*Work required:*
Every line of the material that includes the word "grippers" is to be shown.

*Data excerpt:*
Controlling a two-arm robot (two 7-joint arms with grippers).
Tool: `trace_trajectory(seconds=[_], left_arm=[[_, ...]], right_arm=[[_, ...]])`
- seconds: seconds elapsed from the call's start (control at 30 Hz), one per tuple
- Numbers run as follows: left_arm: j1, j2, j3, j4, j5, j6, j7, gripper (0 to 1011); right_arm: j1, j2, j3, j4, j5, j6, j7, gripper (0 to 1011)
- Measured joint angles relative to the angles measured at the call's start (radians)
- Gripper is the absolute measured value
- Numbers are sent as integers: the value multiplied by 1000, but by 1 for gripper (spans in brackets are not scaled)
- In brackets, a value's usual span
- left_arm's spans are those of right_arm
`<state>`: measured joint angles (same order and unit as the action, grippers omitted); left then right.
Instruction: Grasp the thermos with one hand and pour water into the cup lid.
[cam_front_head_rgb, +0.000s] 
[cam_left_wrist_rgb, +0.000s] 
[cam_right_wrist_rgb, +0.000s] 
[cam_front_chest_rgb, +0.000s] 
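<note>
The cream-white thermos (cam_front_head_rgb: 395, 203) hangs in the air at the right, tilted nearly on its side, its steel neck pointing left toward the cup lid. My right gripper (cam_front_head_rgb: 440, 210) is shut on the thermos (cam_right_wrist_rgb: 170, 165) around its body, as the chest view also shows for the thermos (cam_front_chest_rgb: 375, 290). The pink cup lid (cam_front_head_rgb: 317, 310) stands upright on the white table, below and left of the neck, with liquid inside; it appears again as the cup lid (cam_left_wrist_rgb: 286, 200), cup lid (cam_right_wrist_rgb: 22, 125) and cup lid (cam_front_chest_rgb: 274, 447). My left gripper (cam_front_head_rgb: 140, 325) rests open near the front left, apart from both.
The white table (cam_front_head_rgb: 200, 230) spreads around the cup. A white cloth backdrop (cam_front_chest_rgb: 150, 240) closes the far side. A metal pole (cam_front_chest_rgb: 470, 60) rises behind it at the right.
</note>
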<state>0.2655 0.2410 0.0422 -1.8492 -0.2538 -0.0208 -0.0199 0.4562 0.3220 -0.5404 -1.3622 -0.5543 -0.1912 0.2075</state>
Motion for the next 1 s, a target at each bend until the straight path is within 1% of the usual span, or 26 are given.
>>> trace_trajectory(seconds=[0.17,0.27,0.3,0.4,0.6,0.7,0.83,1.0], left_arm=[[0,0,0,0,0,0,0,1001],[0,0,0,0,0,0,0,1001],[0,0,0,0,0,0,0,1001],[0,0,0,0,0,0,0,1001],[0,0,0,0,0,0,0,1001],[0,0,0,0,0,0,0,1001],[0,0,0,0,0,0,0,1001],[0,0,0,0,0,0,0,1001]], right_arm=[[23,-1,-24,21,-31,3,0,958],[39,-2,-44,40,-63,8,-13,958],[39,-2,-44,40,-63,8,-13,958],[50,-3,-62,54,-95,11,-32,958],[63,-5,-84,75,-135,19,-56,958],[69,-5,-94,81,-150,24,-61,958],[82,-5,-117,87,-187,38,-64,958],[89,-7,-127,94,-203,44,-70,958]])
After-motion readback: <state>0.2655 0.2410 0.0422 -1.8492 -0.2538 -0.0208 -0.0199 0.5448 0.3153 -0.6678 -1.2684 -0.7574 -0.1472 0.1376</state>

*Written answer:*
Controlling a two-arm robot (two 7-joint arms with grippers).
`<state>`: measured joint angles (same order and unit as the action, grippers omitted); left then right.

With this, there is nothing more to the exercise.